### Your instructions
Lines from the beginning of the data below through the one containing "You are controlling" are to be printed exactly as they appear.

### Given data
-------------------------

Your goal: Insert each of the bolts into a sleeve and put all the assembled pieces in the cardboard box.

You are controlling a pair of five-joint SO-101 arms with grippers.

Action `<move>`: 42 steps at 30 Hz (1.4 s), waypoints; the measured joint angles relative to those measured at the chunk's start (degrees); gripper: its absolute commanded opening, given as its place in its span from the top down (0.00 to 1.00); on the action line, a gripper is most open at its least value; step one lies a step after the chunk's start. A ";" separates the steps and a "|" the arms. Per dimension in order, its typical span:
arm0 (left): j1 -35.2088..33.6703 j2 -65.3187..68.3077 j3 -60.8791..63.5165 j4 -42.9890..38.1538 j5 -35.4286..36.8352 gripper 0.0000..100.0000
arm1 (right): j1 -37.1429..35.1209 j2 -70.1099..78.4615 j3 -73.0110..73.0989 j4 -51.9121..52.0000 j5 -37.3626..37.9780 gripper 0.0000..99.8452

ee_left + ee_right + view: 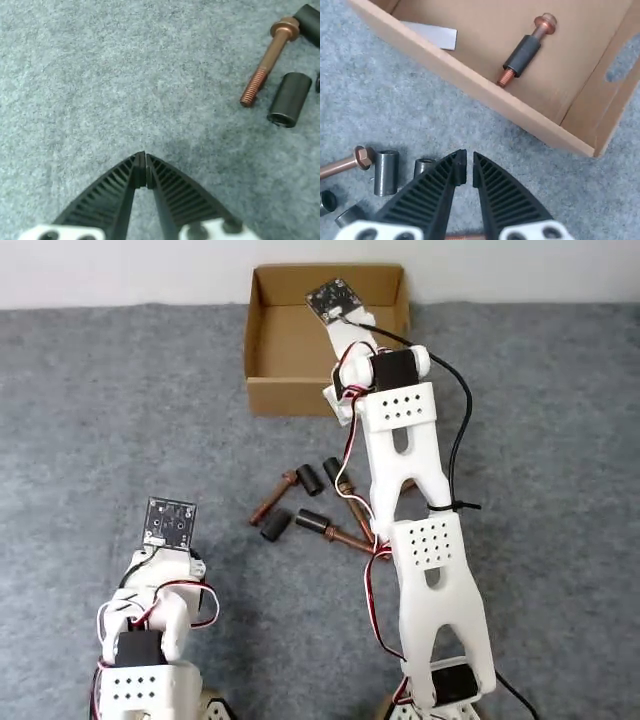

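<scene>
In the high view the cardboard box (285, 397) sits at upper centre. The right arm (405, 450) stretches up the right half of the frame to the box's near wall. At mid-frame loose bolts (272, 502) and dark sleeves (277, 525) lie scattered on the grey desk (100, 440), some touching, one bolt partly under the arm. The left arm (150, 600) stands at lower left, well apart from them.

In the left wrist view the left claw (145, 162), at bottom centre, is clenched tip to tip on nothing. At upper right lies a copper bolt (269, 57) with its flanged head uppermost and its thread bare. Just beside it a black sleeve (290, 99) lies on its side, not yet joined to the bolt.

In the right wrist view one assembled piece (525, 50) lies on the box floor at upper centre. It is a copper bolt through a black sleeve, with the head out one end and the thread tip out the other. A white slip (432, 35) lies in the box at upper left. The right claw (468, 162), at bottom centre, is all but clenched, with a sliver between its tips, and grips nothing. It hangs just outside the box wall (485, 87). At lower left lie more separate sleeves and a bolt head (362, 157).

As far as the pictures show, one piece is boxed, and several bolts and sleeves are left to join and deliver.
</scene>
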 measured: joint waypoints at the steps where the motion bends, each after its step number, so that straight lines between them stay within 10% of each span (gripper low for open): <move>1: 0.00 0.00 0.00 0.00 0.00 1.00 | 0.00 0.00 0.00 0.00 0.00 0.99; 42: 0.00 0.00 0.00 0.00 0.00 1.00 | -6.07 -1.67 35.25 -7.03 -3.96 0.99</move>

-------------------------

### Task solution
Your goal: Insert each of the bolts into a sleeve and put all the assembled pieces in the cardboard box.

You are controlling a pair of five-joint SO-101 arms with grippers.

That completes the output for this exercise.